ABOUT THIS EXERCISE:
A verbatim repeat of the lines below is required, with the pictures removed.

RAW DATA:
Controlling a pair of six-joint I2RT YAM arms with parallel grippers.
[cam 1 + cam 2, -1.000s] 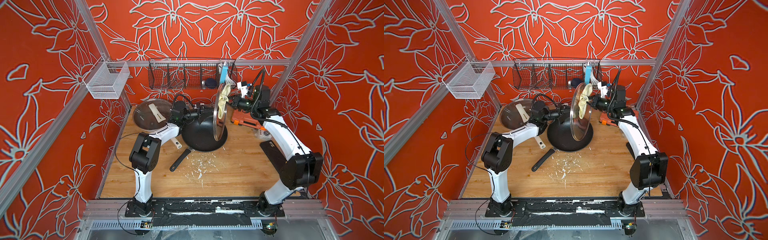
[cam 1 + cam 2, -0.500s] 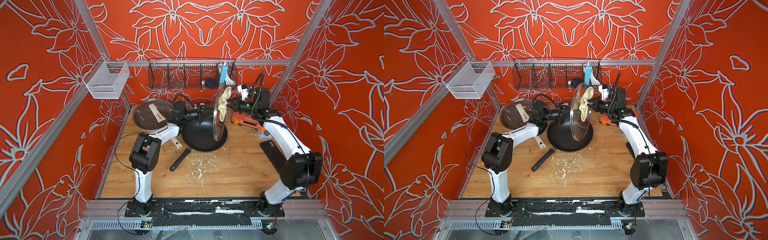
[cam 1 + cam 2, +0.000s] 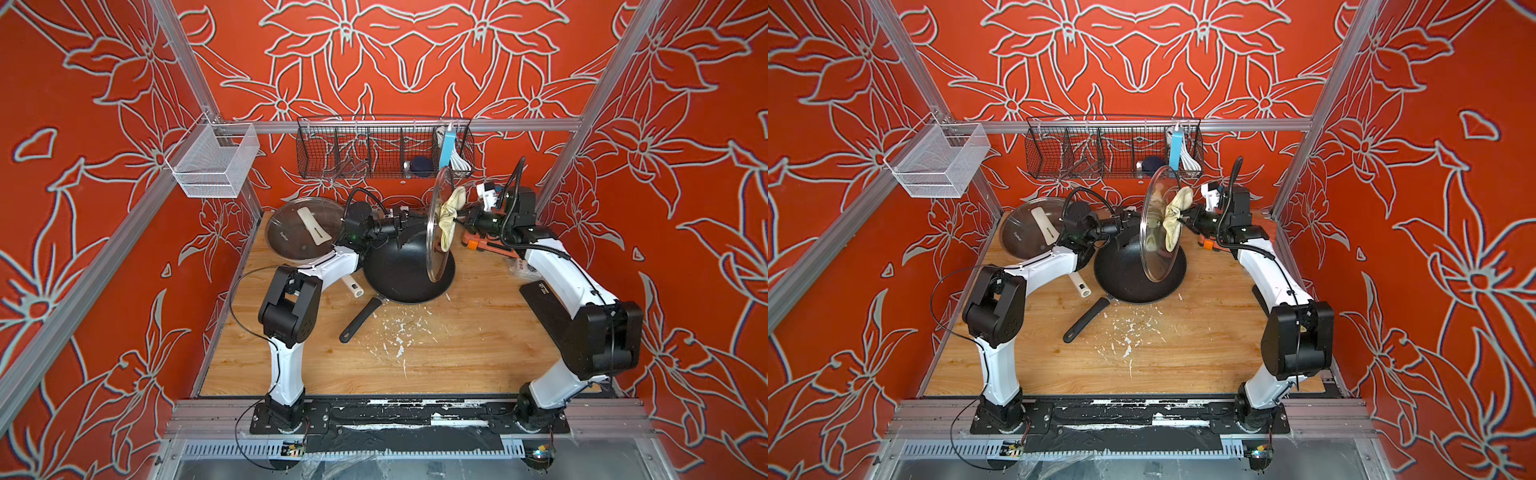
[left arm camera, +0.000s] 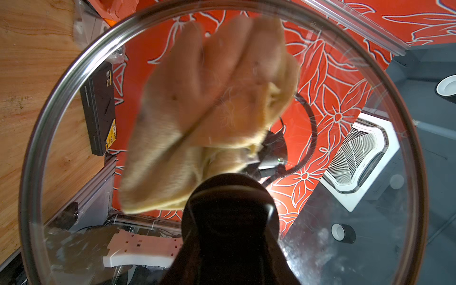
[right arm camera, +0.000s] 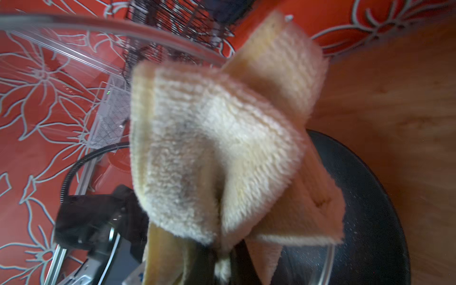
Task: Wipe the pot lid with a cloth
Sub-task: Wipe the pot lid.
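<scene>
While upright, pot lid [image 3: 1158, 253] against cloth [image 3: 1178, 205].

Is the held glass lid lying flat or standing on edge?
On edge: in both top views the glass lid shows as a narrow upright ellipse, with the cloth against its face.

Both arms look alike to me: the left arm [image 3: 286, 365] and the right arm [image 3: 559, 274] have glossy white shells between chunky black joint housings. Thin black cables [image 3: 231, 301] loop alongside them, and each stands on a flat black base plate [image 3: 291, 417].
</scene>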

RESULT:
Controlling a pair of six-joint I2RT YAM arms with parallel grippers.
[cam 1 + cam 2, -1.000s] 
[cam 1 + cam 2, -0.500s] 
[cam 1 + cam 2, +0.000s] 
[left arm camera, +0.000s] 
[right arm camera, +0.000s] 
Task: Wipe the pot lid with a cloth
Sub-task: Wipe the pot lid.
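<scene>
While upright, pot lid [image 3: 1158, 253] against cloth [image 3: 1178, 205].

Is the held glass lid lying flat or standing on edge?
On edge: in both top views the glass lid shows as a narrow upright ellipse, with the cloth against its face.

Both arms look alike to me: the left arm [image 3: 286, 365] and the right arm [image 3: 559, 274] have glossy white shells between chunky black joint housings. Thin black cables [image 3: 231, 301] loop alongside them, and each stands on a flat black base plate [image 3: 291, 417].
</scene>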

The response to this exercise is finished.